Everyone, whether they realize it or not, has a motto or two that define their lives. It is their way of living, their purpose for living, or lack thereof. I have a few of these myself and some of them keep getting more ingrained the older I get.
One of those is to reach the age of 80 or 90, look back and say that I tried to live “with as few regrets as possible”. I know it’s not possible to reach the end of life, look back, and say you have none at all. But it’s advantageous to us to live the here and now, knowing someday we will be looking upon it in hindsight.
I remember the days as a mom of four toddlers when it was simply surviving that took up my time. I didn’t have much time to think of regrets at the age of 80. Changing diapers, feeding kids, grocery shopping, naptime, and laundry were my main priorities.
Yet somewhere in there I did my best to teach my children of the way of the Cross, the blood of Jesus, repentance, forgiveness, heaven and hell. Many days I’d wonder “will they ever get it?” What am I doing this for? And then the answer would come……for the salvation of their souls.
Sometimes we moms of Littles can get so caught up in the daily, mundane aspects of toddler life, that we forget the eternal aspects of it. All the training we did with the two-year-old to try and get him to come at first command. Those Bible stories at bedtime and teaching them to pray. All those hugs when their little hearts had been offended and needed to learn the power of forgiveness. Teaching them to do the right thing in spite of their friends doing the wrong thing. All those moments we took out of our day to teach and instruct a 4-year-old with an eight second attention span. Those were the times when Biblical principles were given in short, direct, three-word sentences.
But it was all done with the purpose of looking forward. Forward to the day when, like our oldest child, they come to you and say, “Mom, do I need Jesus in my heart to go to heaven?” That is the moment when you realize all your work has truly been worth it.

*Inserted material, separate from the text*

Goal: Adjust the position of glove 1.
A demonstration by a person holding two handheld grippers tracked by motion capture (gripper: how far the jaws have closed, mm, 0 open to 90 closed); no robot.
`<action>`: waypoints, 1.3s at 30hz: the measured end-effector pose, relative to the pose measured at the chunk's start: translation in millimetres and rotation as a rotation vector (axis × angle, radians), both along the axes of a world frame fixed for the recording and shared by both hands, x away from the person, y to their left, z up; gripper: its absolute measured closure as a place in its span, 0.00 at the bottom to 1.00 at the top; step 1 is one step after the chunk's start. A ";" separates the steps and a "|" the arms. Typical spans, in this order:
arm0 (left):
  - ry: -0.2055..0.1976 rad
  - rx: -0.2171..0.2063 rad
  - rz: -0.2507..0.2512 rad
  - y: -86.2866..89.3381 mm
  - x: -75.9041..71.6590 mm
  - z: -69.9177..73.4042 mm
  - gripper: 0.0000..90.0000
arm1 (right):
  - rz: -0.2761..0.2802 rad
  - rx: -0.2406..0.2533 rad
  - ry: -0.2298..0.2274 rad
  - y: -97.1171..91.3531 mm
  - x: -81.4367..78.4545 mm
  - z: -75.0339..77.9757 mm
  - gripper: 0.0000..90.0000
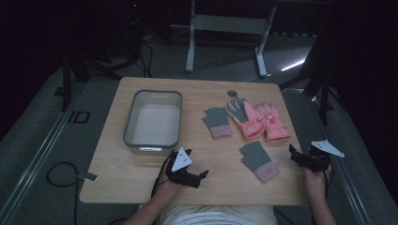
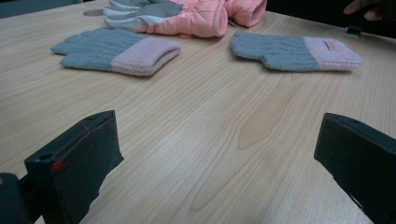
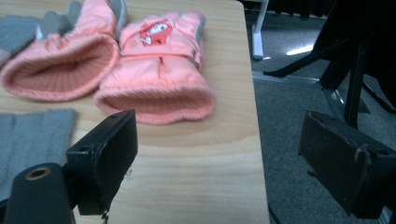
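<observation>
While both claws hover low over the near part of the worktop (image 1: 141, 183), neither one holds anything. The left claw (image 1: 202, 174) is spread wide, its jaws pointing to the person's right; ahead of it, well apart, lies the near grey knit glove (image 1: 258, 161) with a pink cuff, flat on the wood. Farther off in the left gripper view sits the second grey knit glove (image 2: 116, 49), also flat, its pink cuff turned toward the claw. The right claw (image 1: 294, 155) is likewise spread, at the worktop's right edge, with one jaw over the wood and the other out over the floor. Straight ahead of it lie the two pink padded gloves (image 3: 156, 70), side by side and touching, cuffs toward the claw; the right one seems to carry a small red picture, though the dim light blurs it. A grey tub (image 1: 129, 126) stands to the left, beyond the left claw.
</observation>
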State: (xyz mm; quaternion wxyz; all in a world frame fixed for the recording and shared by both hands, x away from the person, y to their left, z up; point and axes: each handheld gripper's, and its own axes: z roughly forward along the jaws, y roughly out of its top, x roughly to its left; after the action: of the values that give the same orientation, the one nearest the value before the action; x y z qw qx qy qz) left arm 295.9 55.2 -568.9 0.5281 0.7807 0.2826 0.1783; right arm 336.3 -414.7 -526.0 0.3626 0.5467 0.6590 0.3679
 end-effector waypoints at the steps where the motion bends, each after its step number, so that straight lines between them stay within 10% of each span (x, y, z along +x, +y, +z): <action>1: 0.000 -0.001 0.001 0.1 0.1 0.0 0.00 | 0.006 -0.002 -0.003 1.0 1.0 1.6 0.13; 28: -0.002 0.005 -0.003 -0.6 -0.7 0.0 0.00 | 0.087 0.024 -0.048 34.4 24.9 46.8 0.15; 39: 0.000 0.005 -0.007 -0.7 -0.6 0.0 0.00 | 0.142 0.037 0.002 60.0 43.7 54.3 0.13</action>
State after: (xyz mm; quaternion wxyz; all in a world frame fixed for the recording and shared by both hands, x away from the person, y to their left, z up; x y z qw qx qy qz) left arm 295.3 54.5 -568.9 0.5269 0.7830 0.2792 0.1772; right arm 380.0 -354.7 -471.7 0.3246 0.5057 0.6896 0.4043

Those days of mundane teaching, kisses and hugs melt away and you realize that, yes . . . it was all for a purpose.
I say this to encourage you moms of little ones to keep on. Your reward is coming and you will partake of the fruit of your labors, some here on earth and some in heaven above.

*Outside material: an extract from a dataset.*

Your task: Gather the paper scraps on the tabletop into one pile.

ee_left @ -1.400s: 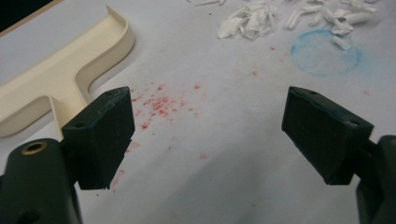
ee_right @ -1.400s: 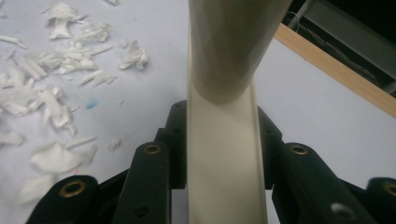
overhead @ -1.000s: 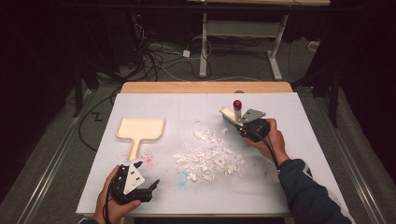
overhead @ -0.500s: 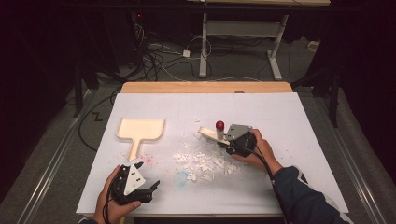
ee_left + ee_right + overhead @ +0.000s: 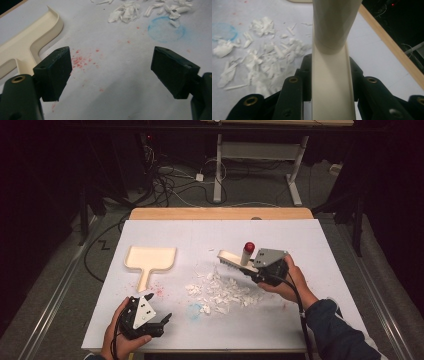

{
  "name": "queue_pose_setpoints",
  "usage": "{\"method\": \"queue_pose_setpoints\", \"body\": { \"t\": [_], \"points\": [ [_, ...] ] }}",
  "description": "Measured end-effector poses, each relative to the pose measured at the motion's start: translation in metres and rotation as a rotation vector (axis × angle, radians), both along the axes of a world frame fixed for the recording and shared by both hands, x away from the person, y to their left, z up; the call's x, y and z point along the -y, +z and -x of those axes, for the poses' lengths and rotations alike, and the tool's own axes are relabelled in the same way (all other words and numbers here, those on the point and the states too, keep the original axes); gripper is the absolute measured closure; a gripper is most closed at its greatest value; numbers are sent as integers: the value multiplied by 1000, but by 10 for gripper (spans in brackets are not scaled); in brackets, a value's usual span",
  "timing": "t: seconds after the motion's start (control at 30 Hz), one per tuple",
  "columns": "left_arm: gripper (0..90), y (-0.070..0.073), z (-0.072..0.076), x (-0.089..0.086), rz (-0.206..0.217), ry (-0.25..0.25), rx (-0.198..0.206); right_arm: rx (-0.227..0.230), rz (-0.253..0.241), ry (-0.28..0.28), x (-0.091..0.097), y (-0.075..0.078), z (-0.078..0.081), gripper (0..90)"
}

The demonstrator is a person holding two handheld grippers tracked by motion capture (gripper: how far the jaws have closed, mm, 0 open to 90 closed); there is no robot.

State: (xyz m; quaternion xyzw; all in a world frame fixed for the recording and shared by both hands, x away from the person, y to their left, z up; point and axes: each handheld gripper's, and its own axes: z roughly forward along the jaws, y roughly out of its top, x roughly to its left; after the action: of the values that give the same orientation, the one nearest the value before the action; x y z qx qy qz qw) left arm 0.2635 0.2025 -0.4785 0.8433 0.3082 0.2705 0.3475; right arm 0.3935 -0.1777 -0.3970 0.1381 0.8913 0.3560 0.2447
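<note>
Dark room; grey floor (image 5: 60,270); tangled cables (image 5: 165,182) behind table; white desk frame (image 5: 260,155) at back.

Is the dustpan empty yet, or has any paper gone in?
Empty: the dustpan shows a bare cream tray, and the paper scraps lie on the table beside it.

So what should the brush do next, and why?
Probably lower the brush so its bristles meet the table just beyond the paper scraps, then sweep them toward the dustpan. The right tongs grip the brush handle, its head sits at the pile's far edge, and the scraps lie scattered between it and the dustpan. The left tongs are open, holding nothing.
</note>
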Motion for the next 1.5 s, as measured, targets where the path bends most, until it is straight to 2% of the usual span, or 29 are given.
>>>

I don’t know if I will get another post up before the year is out, so I’d like to take this time to wish all you readers a Blessed Christmas and a New Year filled with the purpose of serving Him. Lots of folks bring in the New Year with resolutions to strive for.

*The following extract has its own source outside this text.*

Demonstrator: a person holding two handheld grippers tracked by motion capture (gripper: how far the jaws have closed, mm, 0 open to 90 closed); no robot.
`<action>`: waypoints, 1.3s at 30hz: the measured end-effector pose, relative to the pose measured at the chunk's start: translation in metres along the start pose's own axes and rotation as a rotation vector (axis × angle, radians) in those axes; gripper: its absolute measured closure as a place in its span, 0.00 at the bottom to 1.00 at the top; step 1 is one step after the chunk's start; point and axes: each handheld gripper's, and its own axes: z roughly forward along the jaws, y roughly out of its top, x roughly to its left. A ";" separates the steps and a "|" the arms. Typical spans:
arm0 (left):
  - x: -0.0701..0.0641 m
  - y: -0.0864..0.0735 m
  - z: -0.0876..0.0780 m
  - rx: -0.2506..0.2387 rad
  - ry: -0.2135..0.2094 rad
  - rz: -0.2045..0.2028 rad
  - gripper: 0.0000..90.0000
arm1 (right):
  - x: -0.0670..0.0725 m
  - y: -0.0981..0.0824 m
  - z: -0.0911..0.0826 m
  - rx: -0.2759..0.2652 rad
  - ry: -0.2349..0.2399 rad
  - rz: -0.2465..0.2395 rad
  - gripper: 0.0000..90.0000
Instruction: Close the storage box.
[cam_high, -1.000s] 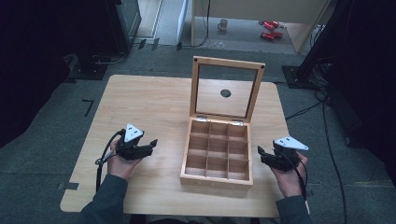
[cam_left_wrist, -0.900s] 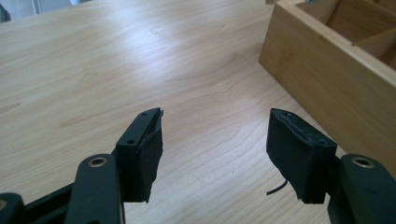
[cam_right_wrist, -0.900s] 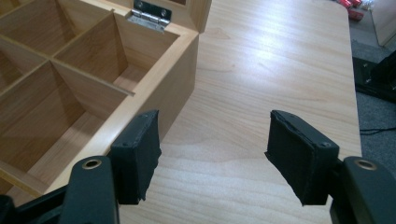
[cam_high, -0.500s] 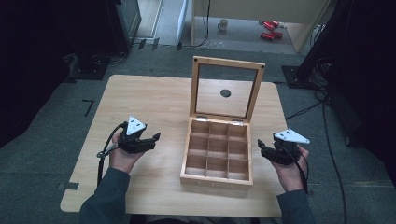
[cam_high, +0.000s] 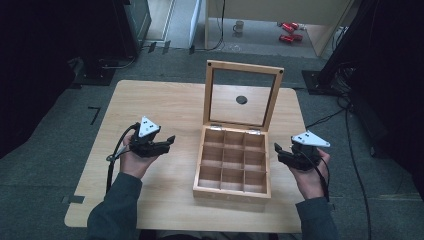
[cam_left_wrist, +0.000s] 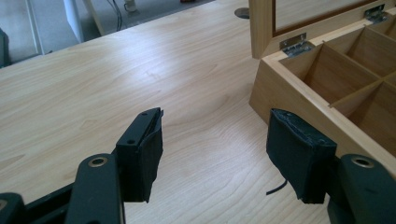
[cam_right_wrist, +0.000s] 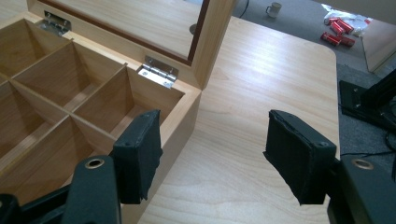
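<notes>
A wooden box (cam_high: 232, 162) with several empty compartments stands on the right half of the table. Its glass-paned lid (cam_high: 242, 95) stands open and upright at the back. My left gripper (cam_high: 167, 142) hovers over the table left of the box, pointing toward it, jaws open and nothing between them. In the left gripper view the gripper (cam_left_wrist: 217, 140) faces bare tabletop, with the box's near corner (cam_left_wrist: 280, 88) just right. My right gripper (cam_high: 279, 150) hovers at the box's right side, open and empty. In the right gripper view the gripper (cam_right_wrist: 215, 140) spans the box's right wall (cam_right_wrist: 184, 121).
The light wooden table (cam_high: 165, 105) has rounded corners and bare room left of the box. A small black disc (cam_high: 241, 99) lies on the table behind the lid. On the floor beyond are a mug (cam_high: 239, 25) and red items (cam_high: 287, 32). Dark equipment flanks both sides.
Both hands have lifted a little and drifted slightly away from the table's near edge. The box and lid have not moved.
</notes>
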 end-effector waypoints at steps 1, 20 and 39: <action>0.000 0.002 0.000 -0.009 -0.006 -0.005 0.42 | 0.000 0.003 0.000 -0.001 0.000 0.000 0.40; 0.007 0.021 0.007 -0.015 -0.003 -0.009 0.44 | -0.005 0.027 0.005 -0.019 -0.007 -0.015 0.43; 0.006 0.047 0.017 -0.036 -0.020 -0.003 0.47 | -0.008 0.047 0.013 -0.037 -0.016 -0.016 0.45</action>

I have one, although I’m not sure it’s titled a resolution. But, Lord willing, I am planning on getting Tea Cups and Cowboys into print in the year 2012. This project I will blame on my first cousin, who planted the idea of a book in my head and heart. It was an outlet for me following Lowell’s accident and I enjoyed writing it. However, it is three years outdated in regards to our children’s ages and I need to simply get it off the shelf and into print if for no other reason than for the sake of my children. There……..how’s that for a marketing plan.
Wishing you a Christ-filled Christmas!